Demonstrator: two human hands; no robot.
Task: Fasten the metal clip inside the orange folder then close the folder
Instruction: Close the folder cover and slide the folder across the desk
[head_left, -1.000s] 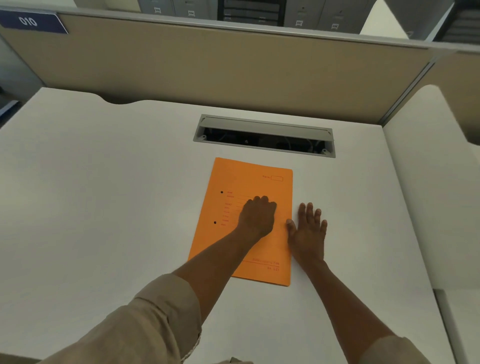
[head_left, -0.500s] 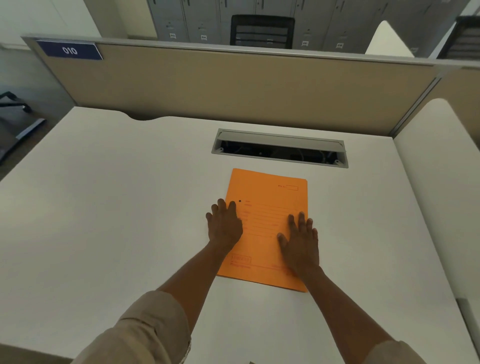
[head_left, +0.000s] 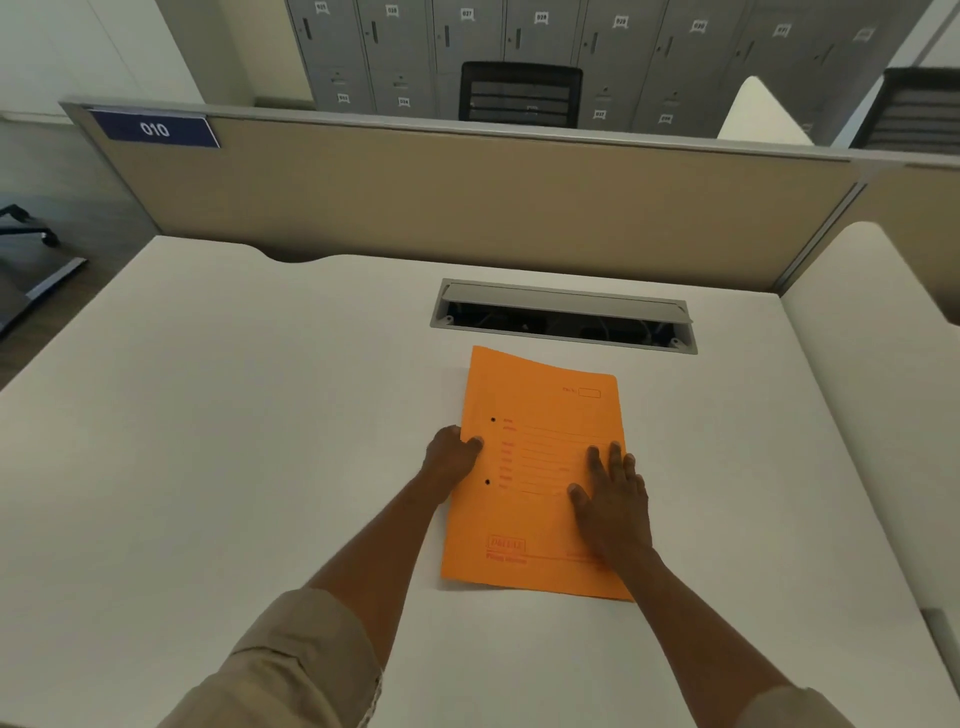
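At desk 010, our left hand (head_left: 451, 457) has slid off the cover to the spine edge of the orange folder (head_left: 540, 478), where a second ago it lay as a loose fist on the middle of the front. Its fingers are now curled round that left edge, thumb tip on top beside the upper of two punched holes, pinching the spine; how far the fingers reach beneath, we cannot tell. The folder lies shut and slightly askew on the white desk (head_left: 234, 441), just in front of the open cable tray (head_left: 563, 317), its far left corner appearing to ride a little proud of the surface. The metal clip is out of sight inside; only the two dark holes near the spine hint at it. Further right, our right hand (head_left: 613, 499), which a second ago rested on the bare desk beside the folder, now lies palm-down on the cover's right side, fingers extended and close together, pressing it flat. We judge the closing done: the cover is down, one hand squaring the spine while the other smooths. Whether the clip inside holds fast, the closed cover keeps from us.
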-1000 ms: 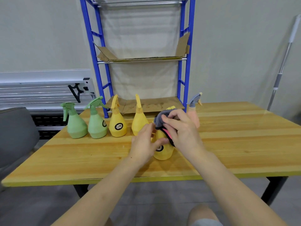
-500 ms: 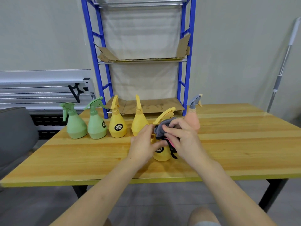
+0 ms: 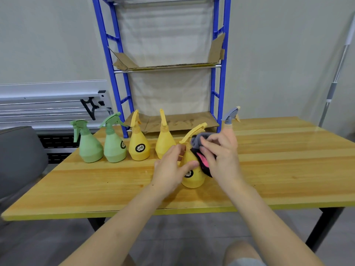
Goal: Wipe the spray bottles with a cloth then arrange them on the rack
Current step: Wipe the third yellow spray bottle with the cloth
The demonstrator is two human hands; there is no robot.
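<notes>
Left hand grips yellow bottle, right hand pinches cloth, over wooden table.

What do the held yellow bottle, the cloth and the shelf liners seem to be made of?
Yellow bottle: likely matte plastic, smooth and evenly coloured. Cloth: soft fabric, perhaps microfibre, bunching in folds. Shelf liners: brown corrugated cardboard, with bent flaps and creases.

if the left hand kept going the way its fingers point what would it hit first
The left hand points up and right at the yellow bottle it already grips; past that, probably the cloth in the right hand.
</notes>
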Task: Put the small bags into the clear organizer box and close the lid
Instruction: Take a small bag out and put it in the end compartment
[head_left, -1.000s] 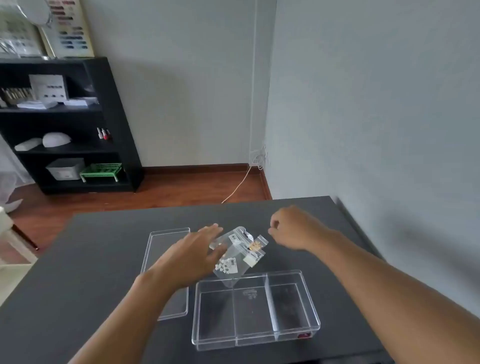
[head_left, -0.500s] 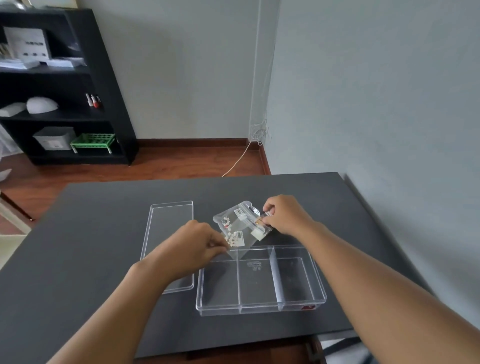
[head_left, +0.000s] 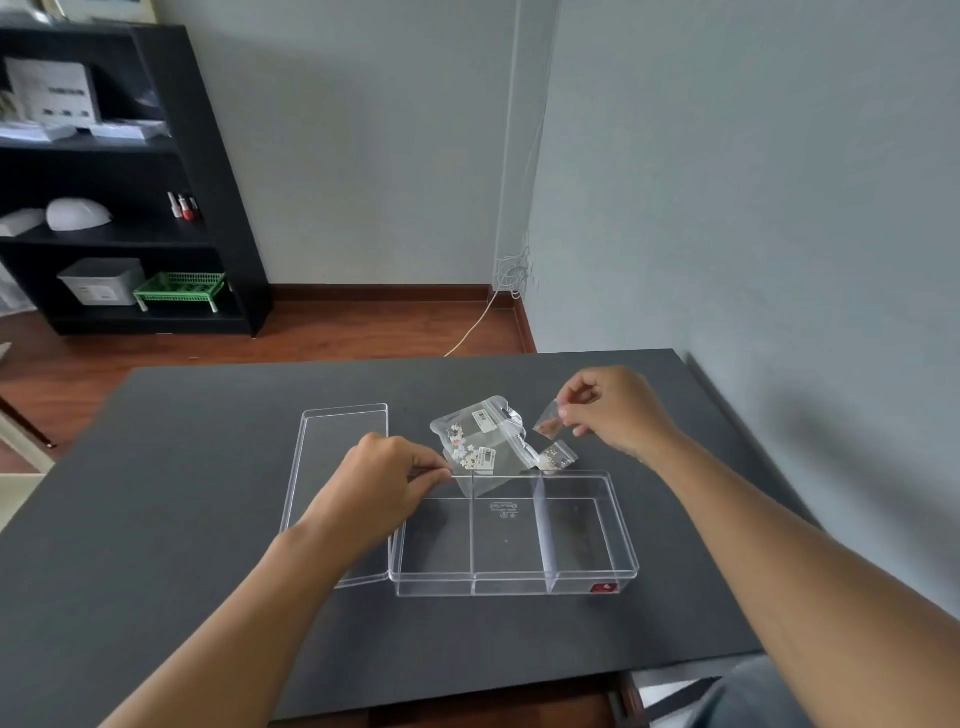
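Three compartments divide the clear organizer box, which sits near the table's front edge with bare dark surface open to its right and left. All three compartments are empty. Its lid lies flat just beside the box's left wall, partly covered by your left forearm. Your left hand pinches the back left rim of the box with narrow, curled fingers. Your right hand holds one small clear bag above the table, fingers closed on its edge. A cluster of small bags rests behind the box's back wall, overlapping; their count is hard to make out. One small packet lies touching the back rim.
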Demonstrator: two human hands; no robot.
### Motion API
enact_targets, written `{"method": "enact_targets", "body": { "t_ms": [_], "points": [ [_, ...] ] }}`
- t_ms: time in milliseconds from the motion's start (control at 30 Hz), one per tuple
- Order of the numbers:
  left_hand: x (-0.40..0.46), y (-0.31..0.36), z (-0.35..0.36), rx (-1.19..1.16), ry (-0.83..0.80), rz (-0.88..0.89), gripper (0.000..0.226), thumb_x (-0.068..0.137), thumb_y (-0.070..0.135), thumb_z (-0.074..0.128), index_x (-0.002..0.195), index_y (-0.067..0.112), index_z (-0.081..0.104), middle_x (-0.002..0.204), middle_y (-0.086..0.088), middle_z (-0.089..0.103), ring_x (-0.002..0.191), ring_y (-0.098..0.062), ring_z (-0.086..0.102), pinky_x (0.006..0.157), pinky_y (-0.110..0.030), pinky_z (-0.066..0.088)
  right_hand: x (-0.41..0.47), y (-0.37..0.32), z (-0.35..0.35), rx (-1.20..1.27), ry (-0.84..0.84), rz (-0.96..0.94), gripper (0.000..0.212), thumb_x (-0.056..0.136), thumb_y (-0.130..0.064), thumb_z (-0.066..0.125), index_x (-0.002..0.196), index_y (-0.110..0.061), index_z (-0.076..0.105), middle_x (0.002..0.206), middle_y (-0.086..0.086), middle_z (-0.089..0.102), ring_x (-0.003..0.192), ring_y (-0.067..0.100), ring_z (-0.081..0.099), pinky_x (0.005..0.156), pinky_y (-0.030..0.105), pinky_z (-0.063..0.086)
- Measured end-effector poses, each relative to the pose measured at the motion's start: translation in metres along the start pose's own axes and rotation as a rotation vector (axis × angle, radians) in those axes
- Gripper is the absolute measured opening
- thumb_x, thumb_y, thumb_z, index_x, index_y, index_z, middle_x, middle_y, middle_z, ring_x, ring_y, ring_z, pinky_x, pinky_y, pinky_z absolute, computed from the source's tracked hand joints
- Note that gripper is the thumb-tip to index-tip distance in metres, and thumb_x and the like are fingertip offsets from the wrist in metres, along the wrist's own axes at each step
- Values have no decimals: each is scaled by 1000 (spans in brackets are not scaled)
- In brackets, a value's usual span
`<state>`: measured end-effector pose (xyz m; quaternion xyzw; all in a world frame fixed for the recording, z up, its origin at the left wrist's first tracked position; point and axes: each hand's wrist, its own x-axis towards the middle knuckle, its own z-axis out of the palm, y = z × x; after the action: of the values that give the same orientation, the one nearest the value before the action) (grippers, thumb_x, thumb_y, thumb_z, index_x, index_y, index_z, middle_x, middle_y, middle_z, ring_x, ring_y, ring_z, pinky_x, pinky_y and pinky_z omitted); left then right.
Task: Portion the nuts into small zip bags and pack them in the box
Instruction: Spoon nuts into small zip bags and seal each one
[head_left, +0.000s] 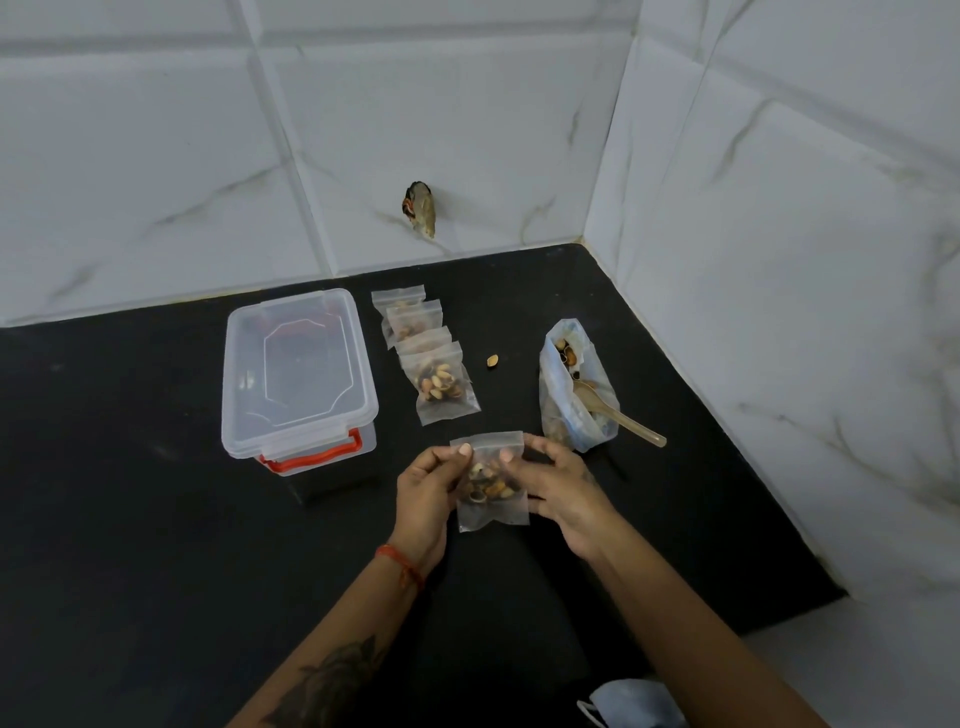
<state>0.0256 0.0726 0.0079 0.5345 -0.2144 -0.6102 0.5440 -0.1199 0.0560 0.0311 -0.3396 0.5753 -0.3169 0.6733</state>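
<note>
my left hand (423, 486) and my right hand (558, 491) both pinch the small clear plastic zip bag of mixed nuts (491, 486), low in the middle of the frame, fingertips closed on its top strip from either side, the bag hanging upright between them. i judge this to be the sealing step: the portion is in, and the next move calls for running my fingers along the zip track until it closes, then laying the bag with the others. whether the track is already shut i cannot tell.

the film is thin, glossy and a little crumpled, the nuts inside pale and brown, some in split shells, bunched mid-bag, so it will sag and slide if i grip loosely.

just above my hands, toward the centre of the frame, four filled small zip bags (426, 353) lie overlapped in a row on the matt black surface (130, 467). a single loose nut (492, 361) lies right of them. further right stands the larger soft clear plastic bag of nuts (574, 384), slumped open, with a translucent tan plastic spoon (618, 415) resting in it, handle sticking out toward the lower right.

left of centre sits the rectangular clear plastic box with red clip handles (298, 371), its lid on; none of the bags are packed yet, so it must be opened before packing.

behind everything are glossy white marbled wall tiles (467, 104).
</note>
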Motion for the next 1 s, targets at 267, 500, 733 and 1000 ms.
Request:
{"method": "enact_targets", "body": {
  "t_ms": [267, 500, 733, 1000],
  "points": [
    [1, 0, 3, -18, 45, -12, 10, 90, 11, 57, 83, 5, 61, 88, -16, 63, 82, -25, 63, 79, -40, 54, -17, 12, -7, -44, -23, -66, 19, 73, 5, 73, 90, -2, 67, 86, 13, 73, 78, 21, 71, 65, 26, 57],
    [-4, 4, 3, -7, 59, -20, 10, 92, 14, 56, 92, 7, 63, 92, -12, 68, 85, -23, 67, 82, -43, 56, -20, 11, -13, -61, -58, -43, 25, 79, -6, 72, 103, -10, 67, 97, 10, 73, 88, 18, 71, 72, 27, 58],
    [-14, 5, 0, 164, 34, 84, 18, 92, 22, 55, 105, 12, 61, 100, -17, 69, 90, -25, 69, 83, -45, 55, -12, 9, 8, -143, 136, -264, 39, 76, -6, 75, 102, -22, 51, 91, 1, 69, 85, 11, 69, 72, 27, 58],
    [-12, 27, -21, 330, -113, 119, 51, 83, -13, 56, 117, 26, 57, 108, -4, 68, 99, -14, 66, 80, -26, 55, 16, -1, 17, -207, 105, -425, 14, 81, -2, 69, 89, -13, 70, 90, 2, 73, 84, 11, 69, 71, 18, 54]
  ]
}}
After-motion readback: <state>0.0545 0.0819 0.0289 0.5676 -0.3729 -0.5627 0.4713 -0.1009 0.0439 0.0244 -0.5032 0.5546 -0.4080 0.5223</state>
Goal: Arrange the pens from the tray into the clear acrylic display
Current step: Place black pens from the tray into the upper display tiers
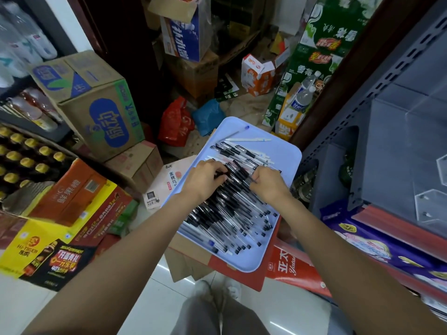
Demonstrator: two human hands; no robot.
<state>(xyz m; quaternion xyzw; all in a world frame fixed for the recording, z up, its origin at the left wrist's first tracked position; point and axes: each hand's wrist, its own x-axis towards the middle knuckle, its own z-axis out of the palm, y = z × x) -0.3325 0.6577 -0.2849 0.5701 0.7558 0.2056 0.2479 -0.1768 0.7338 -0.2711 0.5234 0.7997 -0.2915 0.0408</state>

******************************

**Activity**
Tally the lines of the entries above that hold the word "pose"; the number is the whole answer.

**Solution for this exercise**
2